- **Work instructions**
Read through the lines below and copy the ones holding the string "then".
*** Block opens ***
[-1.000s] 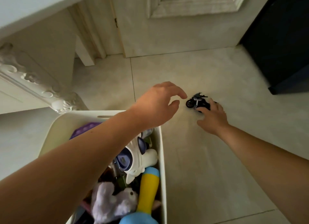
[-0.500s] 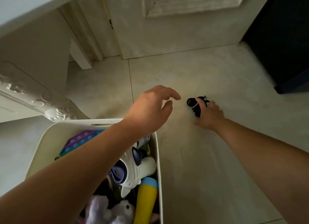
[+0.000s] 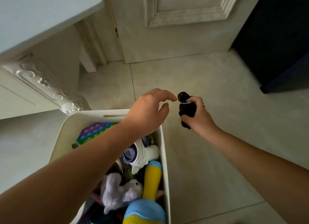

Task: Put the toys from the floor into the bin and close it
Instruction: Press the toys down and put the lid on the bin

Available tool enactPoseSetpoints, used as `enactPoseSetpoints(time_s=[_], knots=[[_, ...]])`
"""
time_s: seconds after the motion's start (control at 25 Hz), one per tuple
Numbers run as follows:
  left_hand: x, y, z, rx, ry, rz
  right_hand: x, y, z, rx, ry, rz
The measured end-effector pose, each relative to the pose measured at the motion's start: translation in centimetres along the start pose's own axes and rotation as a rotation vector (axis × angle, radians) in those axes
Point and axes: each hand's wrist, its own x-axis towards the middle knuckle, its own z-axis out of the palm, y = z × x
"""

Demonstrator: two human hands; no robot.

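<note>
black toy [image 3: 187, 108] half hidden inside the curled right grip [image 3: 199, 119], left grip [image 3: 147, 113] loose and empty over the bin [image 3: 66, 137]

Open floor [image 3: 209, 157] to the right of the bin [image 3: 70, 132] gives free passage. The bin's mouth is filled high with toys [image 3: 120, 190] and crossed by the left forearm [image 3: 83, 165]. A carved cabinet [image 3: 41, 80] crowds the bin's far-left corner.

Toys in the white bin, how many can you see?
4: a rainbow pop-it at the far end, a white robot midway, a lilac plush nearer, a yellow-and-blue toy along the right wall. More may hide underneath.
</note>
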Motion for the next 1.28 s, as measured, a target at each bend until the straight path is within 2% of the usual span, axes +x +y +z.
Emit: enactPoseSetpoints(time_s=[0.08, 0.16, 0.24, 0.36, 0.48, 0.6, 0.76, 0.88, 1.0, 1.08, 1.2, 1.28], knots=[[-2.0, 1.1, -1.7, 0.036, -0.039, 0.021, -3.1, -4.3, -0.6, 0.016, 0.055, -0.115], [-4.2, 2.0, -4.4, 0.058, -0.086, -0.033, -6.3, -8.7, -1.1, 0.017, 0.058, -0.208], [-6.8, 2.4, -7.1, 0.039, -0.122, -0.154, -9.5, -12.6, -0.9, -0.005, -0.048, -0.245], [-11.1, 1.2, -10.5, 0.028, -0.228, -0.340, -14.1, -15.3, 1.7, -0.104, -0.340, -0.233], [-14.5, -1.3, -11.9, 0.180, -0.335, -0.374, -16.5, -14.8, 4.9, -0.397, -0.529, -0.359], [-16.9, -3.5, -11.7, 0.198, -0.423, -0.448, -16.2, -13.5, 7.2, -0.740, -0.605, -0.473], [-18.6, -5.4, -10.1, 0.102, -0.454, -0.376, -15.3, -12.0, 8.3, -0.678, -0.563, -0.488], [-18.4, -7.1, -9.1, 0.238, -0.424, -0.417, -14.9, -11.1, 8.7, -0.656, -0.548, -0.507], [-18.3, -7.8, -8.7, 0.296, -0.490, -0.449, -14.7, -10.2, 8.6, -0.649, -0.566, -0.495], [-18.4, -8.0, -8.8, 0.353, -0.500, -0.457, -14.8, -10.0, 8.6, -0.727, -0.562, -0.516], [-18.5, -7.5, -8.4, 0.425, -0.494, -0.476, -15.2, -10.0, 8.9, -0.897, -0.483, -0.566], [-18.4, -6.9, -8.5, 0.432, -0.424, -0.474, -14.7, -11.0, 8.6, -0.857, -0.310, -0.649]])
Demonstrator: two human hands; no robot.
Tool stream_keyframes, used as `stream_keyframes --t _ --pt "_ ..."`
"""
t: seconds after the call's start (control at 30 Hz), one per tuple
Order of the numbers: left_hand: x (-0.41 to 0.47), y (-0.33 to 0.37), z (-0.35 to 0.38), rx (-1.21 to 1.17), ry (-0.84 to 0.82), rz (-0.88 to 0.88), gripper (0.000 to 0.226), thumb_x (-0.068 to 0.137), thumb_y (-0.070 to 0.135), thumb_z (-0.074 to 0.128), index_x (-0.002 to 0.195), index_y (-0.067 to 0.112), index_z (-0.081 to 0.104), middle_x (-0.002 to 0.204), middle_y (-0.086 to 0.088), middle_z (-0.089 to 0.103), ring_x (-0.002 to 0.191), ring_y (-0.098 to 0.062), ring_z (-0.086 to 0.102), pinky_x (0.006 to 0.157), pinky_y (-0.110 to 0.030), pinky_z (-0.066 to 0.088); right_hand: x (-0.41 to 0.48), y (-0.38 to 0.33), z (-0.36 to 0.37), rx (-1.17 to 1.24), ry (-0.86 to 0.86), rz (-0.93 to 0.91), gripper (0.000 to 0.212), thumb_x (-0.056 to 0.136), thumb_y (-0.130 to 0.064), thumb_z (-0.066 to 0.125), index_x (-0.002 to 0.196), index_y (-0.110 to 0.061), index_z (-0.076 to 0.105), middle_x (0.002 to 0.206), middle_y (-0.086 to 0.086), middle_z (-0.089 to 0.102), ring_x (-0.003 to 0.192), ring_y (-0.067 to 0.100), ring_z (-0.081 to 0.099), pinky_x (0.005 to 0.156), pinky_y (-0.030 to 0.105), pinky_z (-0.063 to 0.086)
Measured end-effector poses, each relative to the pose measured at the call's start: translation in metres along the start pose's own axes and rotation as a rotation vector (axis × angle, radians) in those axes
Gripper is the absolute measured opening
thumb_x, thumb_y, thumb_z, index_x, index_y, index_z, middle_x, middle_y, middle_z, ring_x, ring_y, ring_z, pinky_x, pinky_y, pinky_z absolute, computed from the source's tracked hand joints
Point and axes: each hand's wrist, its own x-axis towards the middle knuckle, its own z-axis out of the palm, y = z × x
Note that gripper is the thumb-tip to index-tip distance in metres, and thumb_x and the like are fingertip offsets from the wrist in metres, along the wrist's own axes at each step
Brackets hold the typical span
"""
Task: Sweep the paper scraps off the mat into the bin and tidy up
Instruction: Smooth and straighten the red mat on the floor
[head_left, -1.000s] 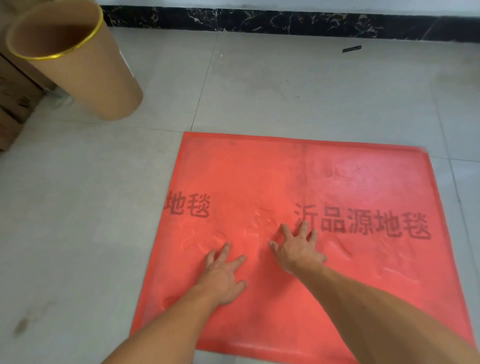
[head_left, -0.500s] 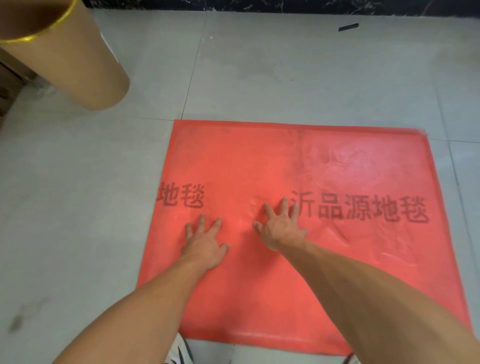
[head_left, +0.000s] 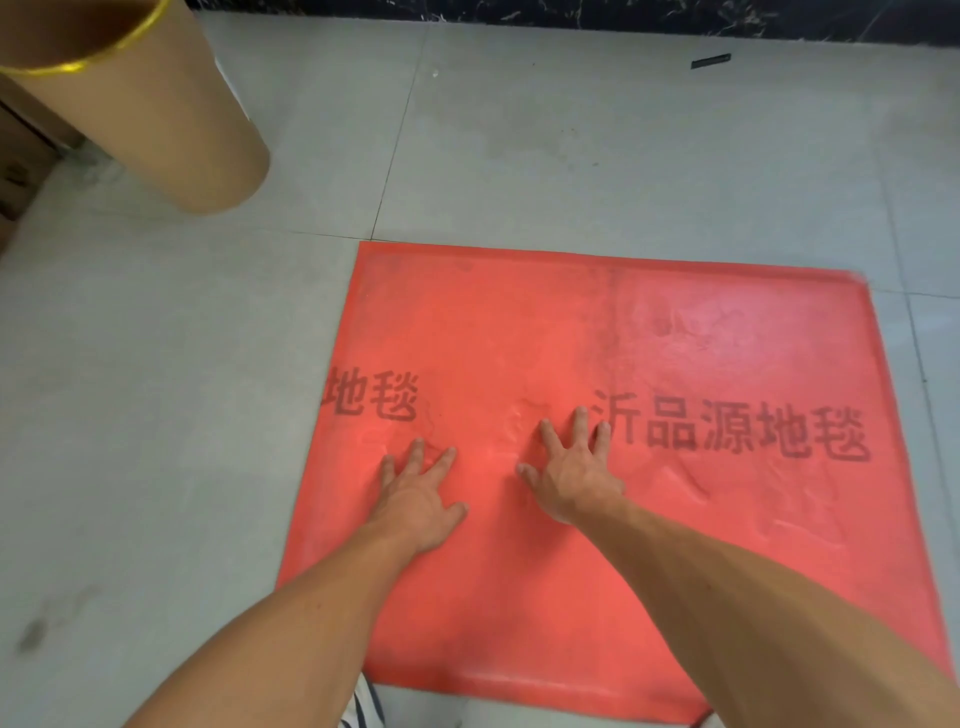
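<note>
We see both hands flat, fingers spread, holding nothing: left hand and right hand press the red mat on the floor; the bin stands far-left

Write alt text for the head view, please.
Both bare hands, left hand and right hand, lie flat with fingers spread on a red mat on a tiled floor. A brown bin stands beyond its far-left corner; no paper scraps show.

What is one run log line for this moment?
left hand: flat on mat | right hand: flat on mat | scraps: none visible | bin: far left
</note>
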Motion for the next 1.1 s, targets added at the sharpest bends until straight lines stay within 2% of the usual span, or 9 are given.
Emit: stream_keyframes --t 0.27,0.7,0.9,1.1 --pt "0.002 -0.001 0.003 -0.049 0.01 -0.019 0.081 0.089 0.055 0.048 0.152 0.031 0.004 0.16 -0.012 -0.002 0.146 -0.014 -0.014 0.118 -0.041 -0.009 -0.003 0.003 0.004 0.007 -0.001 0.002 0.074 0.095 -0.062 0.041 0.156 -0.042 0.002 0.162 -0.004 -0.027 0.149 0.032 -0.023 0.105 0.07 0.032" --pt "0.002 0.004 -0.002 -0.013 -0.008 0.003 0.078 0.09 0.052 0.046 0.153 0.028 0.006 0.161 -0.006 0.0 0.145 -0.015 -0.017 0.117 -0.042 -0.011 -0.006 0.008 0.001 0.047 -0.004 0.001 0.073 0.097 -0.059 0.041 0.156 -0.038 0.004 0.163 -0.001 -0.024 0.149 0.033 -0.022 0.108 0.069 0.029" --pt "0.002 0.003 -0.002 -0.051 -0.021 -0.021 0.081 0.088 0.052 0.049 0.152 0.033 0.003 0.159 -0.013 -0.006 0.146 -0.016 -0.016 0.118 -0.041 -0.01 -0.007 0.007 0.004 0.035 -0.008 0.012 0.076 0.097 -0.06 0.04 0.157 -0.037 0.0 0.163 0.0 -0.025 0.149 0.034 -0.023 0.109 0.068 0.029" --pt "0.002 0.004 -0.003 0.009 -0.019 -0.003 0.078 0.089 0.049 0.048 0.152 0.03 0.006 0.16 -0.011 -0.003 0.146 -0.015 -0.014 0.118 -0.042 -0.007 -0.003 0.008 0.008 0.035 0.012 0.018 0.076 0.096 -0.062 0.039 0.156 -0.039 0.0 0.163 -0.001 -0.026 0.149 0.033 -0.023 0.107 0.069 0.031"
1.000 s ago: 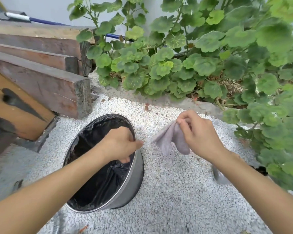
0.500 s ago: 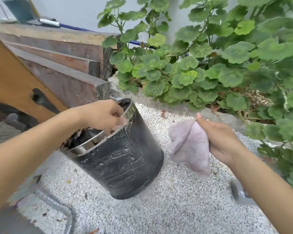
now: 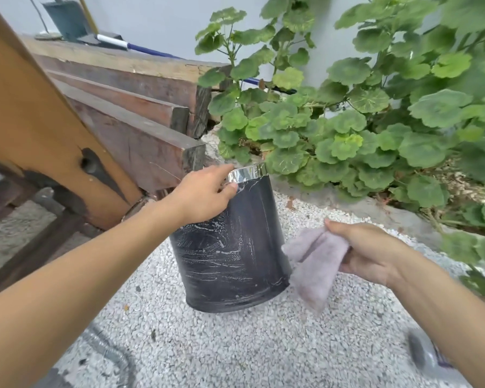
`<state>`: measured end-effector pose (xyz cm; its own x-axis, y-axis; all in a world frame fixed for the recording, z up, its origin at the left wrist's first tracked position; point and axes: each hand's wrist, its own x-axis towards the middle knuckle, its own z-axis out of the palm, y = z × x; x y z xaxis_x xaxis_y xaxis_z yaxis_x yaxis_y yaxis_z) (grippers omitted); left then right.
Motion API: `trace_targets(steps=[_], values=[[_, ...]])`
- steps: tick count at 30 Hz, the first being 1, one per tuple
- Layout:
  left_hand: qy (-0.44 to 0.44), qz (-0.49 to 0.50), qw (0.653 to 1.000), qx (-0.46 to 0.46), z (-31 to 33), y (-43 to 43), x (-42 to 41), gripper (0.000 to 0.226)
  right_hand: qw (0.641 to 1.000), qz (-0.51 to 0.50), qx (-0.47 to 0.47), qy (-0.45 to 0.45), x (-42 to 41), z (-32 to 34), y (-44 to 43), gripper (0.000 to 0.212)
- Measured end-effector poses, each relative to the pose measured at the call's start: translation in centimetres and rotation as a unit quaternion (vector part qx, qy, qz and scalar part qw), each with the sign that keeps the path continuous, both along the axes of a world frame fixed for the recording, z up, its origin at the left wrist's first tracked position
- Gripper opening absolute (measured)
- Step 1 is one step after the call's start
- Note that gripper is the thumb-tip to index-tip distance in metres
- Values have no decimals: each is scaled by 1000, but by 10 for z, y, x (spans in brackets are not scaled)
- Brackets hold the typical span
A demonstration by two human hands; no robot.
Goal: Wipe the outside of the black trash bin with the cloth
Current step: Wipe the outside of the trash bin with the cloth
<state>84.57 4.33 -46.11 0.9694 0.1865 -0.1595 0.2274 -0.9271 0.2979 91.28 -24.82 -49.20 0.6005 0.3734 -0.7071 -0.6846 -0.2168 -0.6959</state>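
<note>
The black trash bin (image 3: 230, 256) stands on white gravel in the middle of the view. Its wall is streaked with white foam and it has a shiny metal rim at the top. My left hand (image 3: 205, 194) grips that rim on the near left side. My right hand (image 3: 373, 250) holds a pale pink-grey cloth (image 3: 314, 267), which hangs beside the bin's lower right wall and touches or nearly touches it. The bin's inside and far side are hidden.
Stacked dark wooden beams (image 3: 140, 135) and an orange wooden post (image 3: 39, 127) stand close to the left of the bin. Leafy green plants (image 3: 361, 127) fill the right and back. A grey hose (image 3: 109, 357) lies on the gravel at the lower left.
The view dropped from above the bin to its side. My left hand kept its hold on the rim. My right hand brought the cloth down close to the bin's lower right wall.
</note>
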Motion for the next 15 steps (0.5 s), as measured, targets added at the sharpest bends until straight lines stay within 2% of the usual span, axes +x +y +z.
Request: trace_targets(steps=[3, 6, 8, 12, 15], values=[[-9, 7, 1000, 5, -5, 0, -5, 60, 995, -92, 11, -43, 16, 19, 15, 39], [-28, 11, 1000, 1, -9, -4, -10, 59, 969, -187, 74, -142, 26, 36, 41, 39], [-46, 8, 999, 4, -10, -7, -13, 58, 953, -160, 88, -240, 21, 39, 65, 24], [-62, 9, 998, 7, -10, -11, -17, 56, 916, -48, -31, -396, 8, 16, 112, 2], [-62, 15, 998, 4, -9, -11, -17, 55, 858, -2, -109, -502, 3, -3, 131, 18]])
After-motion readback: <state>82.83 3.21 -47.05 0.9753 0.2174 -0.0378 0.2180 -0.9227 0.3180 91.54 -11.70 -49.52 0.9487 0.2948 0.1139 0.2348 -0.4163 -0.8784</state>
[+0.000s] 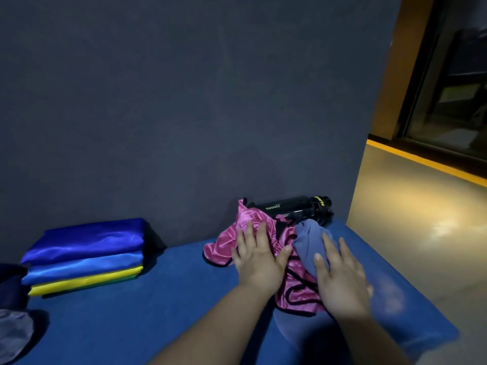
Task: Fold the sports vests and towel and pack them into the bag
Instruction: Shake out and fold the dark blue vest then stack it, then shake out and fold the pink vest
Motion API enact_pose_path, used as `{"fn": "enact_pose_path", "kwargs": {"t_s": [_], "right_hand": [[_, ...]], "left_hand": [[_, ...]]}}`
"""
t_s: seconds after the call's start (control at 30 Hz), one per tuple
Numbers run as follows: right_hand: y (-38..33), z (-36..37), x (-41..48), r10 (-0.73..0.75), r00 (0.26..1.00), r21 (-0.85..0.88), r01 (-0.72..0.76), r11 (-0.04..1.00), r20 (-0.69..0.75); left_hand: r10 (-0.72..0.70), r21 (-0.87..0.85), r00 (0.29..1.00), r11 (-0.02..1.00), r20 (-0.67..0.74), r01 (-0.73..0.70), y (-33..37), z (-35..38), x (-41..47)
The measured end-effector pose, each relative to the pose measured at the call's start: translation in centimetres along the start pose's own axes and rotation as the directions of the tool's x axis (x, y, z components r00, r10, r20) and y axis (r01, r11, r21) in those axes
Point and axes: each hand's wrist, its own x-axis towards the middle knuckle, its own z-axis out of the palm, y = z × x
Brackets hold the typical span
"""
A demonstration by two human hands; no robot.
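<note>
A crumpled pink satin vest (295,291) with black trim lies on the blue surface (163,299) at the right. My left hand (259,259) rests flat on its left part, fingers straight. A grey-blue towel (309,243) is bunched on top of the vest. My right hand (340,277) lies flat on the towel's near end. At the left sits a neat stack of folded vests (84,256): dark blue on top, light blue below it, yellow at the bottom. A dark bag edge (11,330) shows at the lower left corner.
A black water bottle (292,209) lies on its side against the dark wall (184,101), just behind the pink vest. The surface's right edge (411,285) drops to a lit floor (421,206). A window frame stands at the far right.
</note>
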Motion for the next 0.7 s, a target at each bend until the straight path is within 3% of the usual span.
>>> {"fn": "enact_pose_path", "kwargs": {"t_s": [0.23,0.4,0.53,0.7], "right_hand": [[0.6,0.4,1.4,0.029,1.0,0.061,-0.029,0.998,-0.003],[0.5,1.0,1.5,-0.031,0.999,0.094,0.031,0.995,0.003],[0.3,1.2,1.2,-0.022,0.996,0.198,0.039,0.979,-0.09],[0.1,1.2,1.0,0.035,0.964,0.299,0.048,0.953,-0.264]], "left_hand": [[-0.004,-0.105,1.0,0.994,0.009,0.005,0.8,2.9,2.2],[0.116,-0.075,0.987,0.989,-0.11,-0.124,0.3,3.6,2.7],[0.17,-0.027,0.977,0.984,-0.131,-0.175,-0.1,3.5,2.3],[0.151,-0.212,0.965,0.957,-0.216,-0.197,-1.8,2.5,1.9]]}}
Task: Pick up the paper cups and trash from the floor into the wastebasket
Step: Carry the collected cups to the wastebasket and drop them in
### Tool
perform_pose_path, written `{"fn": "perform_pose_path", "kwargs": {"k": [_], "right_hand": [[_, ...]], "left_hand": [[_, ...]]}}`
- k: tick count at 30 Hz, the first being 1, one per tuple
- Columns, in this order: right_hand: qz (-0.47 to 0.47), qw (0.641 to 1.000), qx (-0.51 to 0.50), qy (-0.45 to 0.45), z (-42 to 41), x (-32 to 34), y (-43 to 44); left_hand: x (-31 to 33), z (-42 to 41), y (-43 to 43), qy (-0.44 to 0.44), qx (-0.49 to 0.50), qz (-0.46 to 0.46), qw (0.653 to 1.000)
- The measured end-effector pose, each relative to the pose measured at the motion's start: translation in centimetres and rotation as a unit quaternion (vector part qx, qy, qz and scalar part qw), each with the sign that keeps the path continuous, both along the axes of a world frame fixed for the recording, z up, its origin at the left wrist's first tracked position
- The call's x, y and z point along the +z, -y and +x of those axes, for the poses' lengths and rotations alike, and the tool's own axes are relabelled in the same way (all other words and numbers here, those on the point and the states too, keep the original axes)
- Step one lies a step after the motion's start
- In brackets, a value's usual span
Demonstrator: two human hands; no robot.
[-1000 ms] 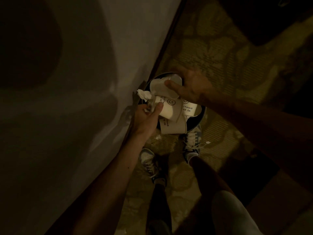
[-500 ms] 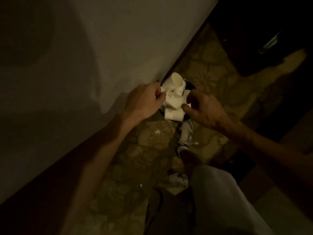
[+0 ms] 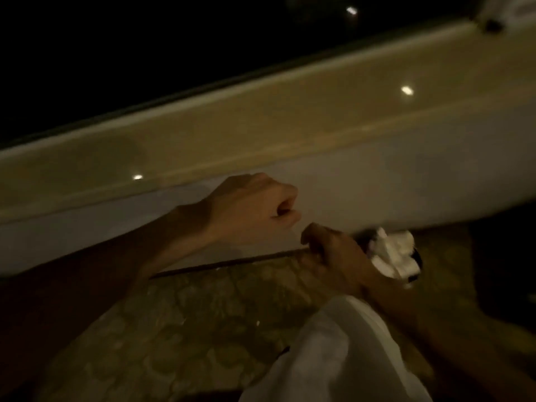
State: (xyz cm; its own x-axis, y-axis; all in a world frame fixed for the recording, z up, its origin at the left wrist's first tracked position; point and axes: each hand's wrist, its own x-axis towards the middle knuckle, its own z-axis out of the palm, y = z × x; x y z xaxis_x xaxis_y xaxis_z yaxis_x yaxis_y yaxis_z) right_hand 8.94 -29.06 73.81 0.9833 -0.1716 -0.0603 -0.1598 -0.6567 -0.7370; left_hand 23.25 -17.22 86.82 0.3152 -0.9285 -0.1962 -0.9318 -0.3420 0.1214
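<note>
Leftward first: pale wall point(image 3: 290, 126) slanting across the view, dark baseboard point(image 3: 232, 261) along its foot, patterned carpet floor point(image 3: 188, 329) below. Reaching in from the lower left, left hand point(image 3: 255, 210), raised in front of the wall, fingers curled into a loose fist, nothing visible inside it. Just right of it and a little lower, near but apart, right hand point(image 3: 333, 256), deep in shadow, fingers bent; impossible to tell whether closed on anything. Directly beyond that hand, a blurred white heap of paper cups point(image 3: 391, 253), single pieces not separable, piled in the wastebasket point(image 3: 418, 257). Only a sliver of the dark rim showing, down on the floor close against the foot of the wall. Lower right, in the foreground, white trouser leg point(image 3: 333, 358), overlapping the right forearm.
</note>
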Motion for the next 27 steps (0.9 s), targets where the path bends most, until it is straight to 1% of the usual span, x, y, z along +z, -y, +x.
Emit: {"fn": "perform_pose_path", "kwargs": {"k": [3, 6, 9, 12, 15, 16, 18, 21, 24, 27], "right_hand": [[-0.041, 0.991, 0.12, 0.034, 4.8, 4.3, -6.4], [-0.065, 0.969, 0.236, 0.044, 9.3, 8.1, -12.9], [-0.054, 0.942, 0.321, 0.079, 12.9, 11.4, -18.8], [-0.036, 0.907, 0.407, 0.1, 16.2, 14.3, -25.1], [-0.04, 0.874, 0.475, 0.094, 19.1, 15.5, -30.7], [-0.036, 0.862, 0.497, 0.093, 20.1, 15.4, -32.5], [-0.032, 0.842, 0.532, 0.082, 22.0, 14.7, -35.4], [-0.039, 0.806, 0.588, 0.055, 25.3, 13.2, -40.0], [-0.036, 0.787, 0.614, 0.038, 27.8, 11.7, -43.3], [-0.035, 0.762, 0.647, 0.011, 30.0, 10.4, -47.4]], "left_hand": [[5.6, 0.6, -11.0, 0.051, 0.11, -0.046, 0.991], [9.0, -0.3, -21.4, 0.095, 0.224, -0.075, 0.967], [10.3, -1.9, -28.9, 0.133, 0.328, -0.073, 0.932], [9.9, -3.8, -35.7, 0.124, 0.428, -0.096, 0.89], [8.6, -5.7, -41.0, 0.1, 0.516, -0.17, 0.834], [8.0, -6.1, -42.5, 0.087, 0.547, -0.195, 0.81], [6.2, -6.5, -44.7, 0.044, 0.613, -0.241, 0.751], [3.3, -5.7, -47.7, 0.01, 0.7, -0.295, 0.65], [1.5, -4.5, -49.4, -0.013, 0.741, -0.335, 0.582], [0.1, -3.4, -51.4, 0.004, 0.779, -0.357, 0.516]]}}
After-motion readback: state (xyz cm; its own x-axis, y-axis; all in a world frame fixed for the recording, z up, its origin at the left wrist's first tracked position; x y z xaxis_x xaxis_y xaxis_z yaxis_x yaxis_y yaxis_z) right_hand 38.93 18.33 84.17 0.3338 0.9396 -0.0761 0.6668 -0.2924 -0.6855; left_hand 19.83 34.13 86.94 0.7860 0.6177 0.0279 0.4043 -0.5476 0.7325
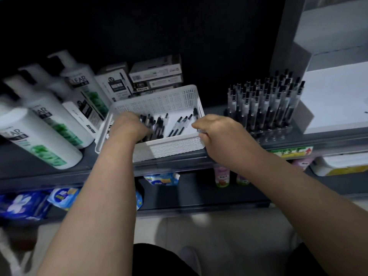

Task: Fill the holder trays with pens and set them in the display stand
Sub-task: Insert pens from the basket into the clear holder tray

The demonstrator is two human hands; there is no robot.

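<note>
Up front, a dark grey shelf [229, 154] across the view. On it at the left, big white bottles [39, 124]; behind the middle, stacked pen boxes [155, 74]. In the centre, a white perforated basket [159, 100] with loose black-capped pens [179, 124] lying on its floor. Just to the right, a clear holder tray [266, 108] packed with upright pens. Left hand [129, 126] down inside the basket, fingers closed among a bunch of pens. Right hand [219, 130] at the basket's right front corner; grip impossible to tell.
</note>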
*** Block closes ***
- **Answer for this exercise**
`<state>`: measured end-effector pose (xyz cm; its own x-axis, y-axis; all in a world frame fixed for the recording, z up, its origin at the left wrist's first tracked position; point and axes: each hand's wrist, its own x-axis towards the middle knuckle, its own z-axis out of the palm, y = z × x; x y z xaxis_x xaxis_y xaxis_z yaxis_x yaxis_y yaxis_z) (grippers omitted); left then right.
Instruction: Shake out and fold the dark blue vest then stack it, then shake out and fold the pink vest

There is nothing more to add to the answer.